Entre ruinas y pedazos de ladrillos húmedos, ayudaba a una anciana a pararse, que, por el temblor del mundo, cayó. Entonces fue ahí cuando me di vuelta, porque sentí un llamado a mirar justo lo que había detrás de mí.
Vi una enorme nube roja y profunda, que medía aproximadamente trescientos metros de largo. En el medio había un puente prolongado, y desde aquel lugar salían gritos y sollozos de dolor. Comencé a caminar hacia lo que veía, como en un estado de hipnosis, por el impacto de tener enfrente de mí la puerta hacia el infierno.
Sentía una atracción anormal a pisar ese sitio. Caminaba como si estuviera dormido, sin darme cuenta de la cantidad de pasos que tuve que dar hasta llegar ahí; creo que no fueron muchos.

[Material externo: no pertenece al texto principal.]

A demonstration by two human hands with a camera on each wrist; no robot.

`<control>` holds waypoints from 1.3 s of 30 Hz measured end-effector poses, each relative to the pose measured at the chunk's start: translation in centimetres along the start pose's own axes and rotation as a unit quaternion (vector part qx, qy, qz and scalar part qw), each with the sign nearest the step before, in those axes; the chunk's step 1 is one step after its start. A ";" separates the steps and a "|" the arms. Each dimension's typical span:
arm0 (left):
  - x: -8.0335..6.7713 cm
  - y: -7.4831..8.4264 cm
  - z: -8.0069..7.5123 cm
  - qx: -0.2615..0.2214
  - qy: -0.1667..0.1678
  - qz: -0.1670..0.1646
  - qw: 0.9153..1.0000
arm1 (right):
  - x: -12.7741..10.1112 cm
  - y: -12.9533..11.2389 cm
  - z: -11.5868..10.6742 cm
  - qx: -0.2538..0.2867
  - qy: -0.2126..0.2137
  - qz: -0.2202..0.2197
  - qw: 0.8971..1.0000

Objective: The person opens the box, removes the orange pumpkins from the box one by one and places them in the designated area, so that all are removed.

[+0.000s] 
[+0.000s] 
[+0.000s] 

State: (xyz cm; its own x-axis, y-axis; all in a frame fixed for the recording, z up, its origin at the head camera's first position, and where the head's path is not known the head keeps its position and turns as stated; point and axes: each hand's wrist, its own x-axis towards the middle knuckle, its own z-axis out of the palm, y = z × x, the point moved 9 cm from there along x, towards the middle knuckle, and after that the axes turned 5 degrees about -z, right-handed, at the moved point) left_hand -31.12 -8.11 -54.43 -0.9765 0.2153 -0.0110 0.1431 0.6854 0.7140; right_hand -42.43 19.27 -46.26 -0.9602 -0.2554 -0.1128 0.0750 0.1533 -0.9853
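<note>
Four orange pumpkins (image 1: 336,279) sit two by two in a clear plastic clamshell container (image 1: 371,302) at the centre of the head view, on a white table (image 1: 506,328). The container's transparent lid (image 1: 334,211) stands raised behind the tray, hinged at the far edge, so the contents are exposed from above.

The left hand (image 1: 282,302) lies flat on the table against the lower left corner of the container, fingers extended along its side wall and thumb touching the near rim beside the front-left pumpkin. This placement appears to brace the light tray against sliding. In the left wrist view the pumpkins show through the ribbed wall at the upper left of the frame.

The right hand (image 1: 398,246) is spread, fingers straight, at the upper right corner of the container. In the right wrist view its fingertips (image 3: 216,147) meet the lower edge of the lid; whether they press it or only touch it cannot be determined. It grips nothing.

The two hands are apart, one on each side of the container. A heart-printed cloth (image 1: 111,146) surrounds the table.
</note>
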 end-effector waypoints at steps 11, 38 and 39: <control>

Tenía la mirada exageradamente sorprendida por el color sangre de lo que me rodeaba y los sonidos de espanto. El puente era de cemento liso y con charcos de historia, de personas que alguna vez habitaron la tierra, mi tierra. Tenía unas barandas de hierro, de las cuales colgaban extremidades de cuerpos sin vida y rostros que aún protestaban por su dolor. Eran muchos. Muchos cadáveres repletos de plasma, que en mí vieron una oportunidad de ayuda.
No aguanté esa fuerza triste del espacio, que entonces huí para despertarme.